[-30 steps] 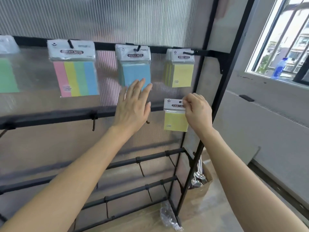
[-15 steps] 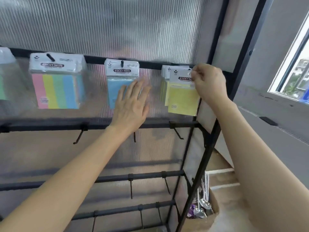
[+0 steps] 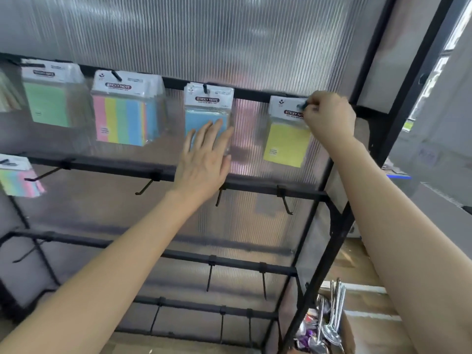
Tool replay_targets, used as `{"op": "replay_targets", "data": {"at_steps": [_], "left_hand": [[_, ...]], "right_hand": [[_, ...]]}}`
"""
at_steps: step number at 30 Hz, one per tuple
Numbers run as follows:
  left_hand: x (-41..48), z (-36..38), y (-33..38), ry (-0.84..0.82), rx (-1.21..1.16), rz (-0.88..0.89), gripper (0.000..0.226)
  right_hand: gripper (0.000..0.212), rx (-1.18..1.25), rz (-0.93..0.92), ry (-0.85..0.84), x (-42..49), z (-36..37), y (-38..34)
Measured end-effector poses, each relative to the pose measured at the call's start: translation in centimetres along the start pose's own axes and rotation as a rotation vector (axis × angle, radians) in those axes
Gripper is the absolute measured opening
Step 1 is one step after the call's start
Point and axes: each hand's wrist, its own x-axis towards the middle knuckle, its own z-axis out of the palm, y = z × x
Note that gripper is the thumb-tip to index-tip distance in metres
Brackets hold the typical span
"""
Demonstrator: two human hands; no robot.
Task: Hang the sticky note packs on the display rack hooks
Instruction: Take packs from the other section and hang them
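Lifted since a second ago up to top rail (image 3: 255,92) at two o'clock, pinches yellow pack (image 3: 286,145) by its header at the hook (image 3: 303,106) with right hand (image 3: 329,118), rests left hand (image 3: 204,159) flat, fingers straight, on blue pack (image 3: 204,117) at eleven o'clock; mid-hanging, probably; next, seat hole fully, let go.

I am looking at what seems to be a shop display corner, or a room set up like one. A black metal display rack (image 3: 255,187) carries rails of peg hooks (image 3: 286,203), as in a stationery aisle. Retail sticky note packs (image 3: 122,116) in clear bags with printed header cards hang along the top rail, among them a yellow pack (image 3: 283,143) at the right end. A ribbed translucent panel (image 3: 229,34) backs the rack. Low at the right stands a cardboard box (image 3: 347,334) of metal spoons (image 3: 332,318), with a window (image 3: 458,29) above and beyond it.
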Motion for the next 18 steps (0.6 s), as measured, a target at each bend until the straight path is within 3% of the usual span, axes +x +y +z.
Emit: {"op": "replay_targets", "data": {"at_steps": [5, 12, 18], "left_hand": [[-1.0, -0.7, -0.6, -0.017, 0.034, -0.041, 0.047], [-2.2, -0.8, 0.5, -0.045, 0.065, -0.067, 0.047], [-5.0, 0.3, 2.1, -0.097, 0.045, -0.060, 0.046]], "right_hand": [[0.021, 0.032, 0.038, 0.061, 1.1, 1.4, 1.0], [0.053, 0.070, -0.077, 0.178, -3.1, 2.7, 1.8], [0.061, 0.003, -0.132, 0.028, -10.7, 4.7, 2.0]]}}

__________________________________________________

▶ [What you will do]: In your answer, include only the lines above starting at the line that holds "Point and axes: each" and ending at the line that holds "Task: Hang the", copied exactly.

▶ [Response]:
Point and axes: each hand's wrist, its own x-axis towards the middle knuckle, its own z-axis out of the palm, y = z × x
Note that gripper is the thumb-tip to index-tip distance in metres
Brackets hold the typical span
"""
Demonstrator: two human hands; no robot.
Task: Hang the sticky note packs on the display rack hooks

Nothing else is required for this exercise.